House debates

Wednesday, 14 September 2016

Matters of Public Importance

Prime Minister

4:03 pm

Photo of Peter KhalilPeter Khalil (Wills, Australian Labor Party) Share this | Hansard source

I mentioned in my first speech, on Monday, that often the public is very cynical about politics and politicians. Their expectations are low, but when they are high they are seldom met. I think the public often believe that there is on this stage too much sound and fury without much substance at all. When they look at leadership in this place, the public should probably see at least some potential in our political leaders, because political leaders, through their vision, shape the fate of a nation. We have in the office of Prime Minister a person who has had a tremendous opportunity, a privilege that is given to so few, to make a mark on our country, to change our society for the better, yet in 12 months in the job he has utterly failed in his leadership.

The member for Wentworth has been a comprehensive disappointment to millions of Australians. His promise has been unfulfilled. His vision—if there was one to begin with—is nowhere to be seen. He presides over a bare policy cupboard. He spent the last year frantically attempting to fill it with thought bubbles that popped almost immediately after they came out of his mouth. For instance, we can all recall when the Prime Minister, with his puffed-up chest, lectured the nation about what he called 'once-in-a-generation reform'. We all remember that. He put forward the idea, if I could call it that, of returning income tax powers to state governments. Two days later—only two days later—the greatest reforms to federalism for a generation, according to the Prime Minister, had ignominiously slithered down the COAG drain. The member for Wentworth scraped the bottom of the 20th century tax-policy barrel with that ill thought-out idea. It was a horrible idea. Interestingly enough, in stark contrast, he authored an article in 1976 where he criticised Malcolm Fraser for suggesting the very same policy idea. The PM and his brains trust, in what must have been a mad scramble to put together something, anything, then sought to replace it—and this is quite remarkable—with a $50 billion tax cut for corporate Australia. This policy was so well developed that the Prime Minister was quoted no less than 18 times as saying he did not even know what it cost. The PM's former employer, Goldman Sachs, however, certainly did do its due diligence. Goldman Sachs stated that the tax cuts would mostly benefit foreign domiciled companies.
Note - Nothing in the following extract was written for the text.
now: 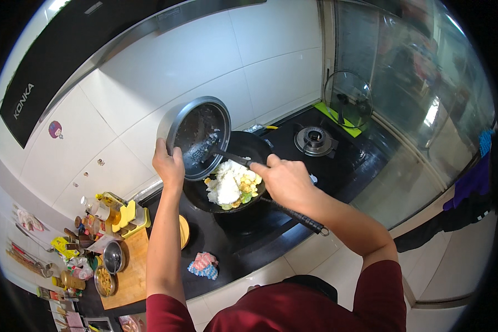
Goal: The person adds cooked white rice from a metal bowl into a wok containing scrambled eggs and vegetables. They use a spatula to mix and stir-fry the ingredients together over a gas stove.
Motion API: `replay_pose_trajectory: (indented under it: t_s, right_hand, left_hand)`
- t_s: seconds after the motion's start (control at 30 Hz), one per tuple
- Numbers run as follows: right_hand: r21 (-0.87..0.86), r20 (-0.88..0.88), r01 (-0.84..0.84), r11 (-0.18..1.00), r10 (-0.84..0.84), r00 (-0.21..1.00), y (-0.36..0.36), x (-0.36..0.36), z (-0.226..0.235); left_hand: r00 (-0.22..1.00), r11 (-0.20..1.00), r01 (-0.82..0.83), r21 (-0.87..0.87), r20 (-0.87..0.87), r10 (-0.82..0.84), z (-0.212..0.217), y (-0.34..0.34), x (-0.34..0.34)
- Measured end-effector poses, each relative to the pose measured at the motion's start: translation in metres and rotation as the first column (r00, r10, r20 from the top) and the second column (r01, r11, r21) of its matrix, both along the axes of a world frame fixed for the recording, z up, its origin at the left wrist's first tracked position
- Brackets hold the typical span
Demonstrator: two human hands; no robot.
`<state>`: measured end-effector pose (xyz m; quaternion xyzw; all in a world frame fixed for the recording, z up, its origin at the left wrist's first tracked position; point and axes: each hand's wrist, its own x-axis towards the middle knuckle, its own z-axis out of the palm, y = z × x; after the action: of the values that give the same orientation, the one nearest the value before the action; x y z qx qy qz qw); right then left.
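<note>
My left hand [170, 165] grips the rim of a grey metal inner pot [196, 123], tilted over the wok. A little white rice clings to the pot's dark inside. My right hand [286, 180] is closed round the handle of a dark spatula [231, 157], whose tip reaches into the pot; the exact shape of its blade is unclear. Below, a black wok [250, 144] holds a heap of white rice [227, 185] with yellow egg and green bits. The wok's long handle [297, 217] points toward the lower right, under my right forearm, with neither hand on it.
A gas burner [314, 138] and a glass lid [348, 99] on a green strip [337, 119] are at the right. On the left stand a wooden board [128, 271], two bowls, a yellow knife holder [131, 217] and bottles. A pink-and-blue cloth [203, 265] lies near the counter's front edge.
</note>
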<state>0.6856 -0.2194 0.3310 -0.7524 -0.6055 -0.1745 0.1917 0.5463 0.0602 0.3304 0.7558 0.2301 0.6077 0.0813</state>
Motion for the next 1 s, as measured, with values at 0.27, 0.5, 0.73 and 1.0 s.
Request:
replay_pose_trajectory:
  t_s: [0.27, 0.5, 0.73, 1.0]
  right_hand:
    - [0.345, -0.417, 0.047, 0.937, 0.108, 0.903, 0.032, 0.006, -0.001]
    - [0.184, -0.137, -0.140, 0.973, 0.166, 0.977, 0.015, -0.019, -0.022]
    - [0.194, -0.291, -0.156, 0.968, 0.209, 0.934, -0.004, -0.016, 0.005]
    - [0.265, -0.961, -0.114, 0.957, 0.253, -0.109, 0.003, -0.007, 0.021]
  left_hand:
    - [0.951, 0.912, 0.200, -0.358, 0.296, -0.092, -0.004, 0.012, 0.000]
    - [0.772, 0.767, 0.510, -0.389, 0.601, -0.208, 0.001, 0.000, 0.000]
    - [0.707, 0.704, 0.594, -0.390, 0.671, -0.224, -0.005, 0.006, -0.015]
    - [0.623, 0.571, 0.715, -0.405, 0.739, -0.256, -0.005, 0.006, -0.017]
Perhaps he should consult his own cabinet a little more often. We all remember the cringe-worthy debacle of the Prime Minister failing to consult the Treasurer on the date of the budget, leaving government members chaotically uninformed. Now, even though the member for Wentworth may believe in some progressive policies—I am sure he does deep down, maybe some of them—the sadness, the tragedy, of his predicament is that he cannot deliver these policies, because his own party will not let him. It is rumoured that the Prime Minister strongly backed reforms to negative gearing but was rolled by the right wingers in his party room. It is rumoured the Prime Minister was again overridden by the right wing of his party on climate change. He is now peddling a policy that he himself once described, as a fig leaf and a recipe for fiscal recklessness on a grand scale. But, it actually could be worse. I may be being too kind.

The most damning indictment of his failed leadership would be—and I think it is—that he has actually traded away his own values for the top job. I am just a new member in this place, a new backbencher, yet in my first week I was confronted by the Prime Minister. On the first day of this parliament in the hallway he proceeded to lecture me about the notion of bipartisan support for a marriage equality plebiscite. I was a bit shocked. I did not know what to say. Then he turned his attack on the NBN and insisted that they were building it, that he was building it. He assured me that they were building it. Such a great statesman was roaming the halls of parliament seeking anyone who may throw a lifeline to his withering legacy. He is in danger of sinking even further into the depths of obscurity than the man he has usurped. The simple fact is that Australia deserves better than this Prime Minister.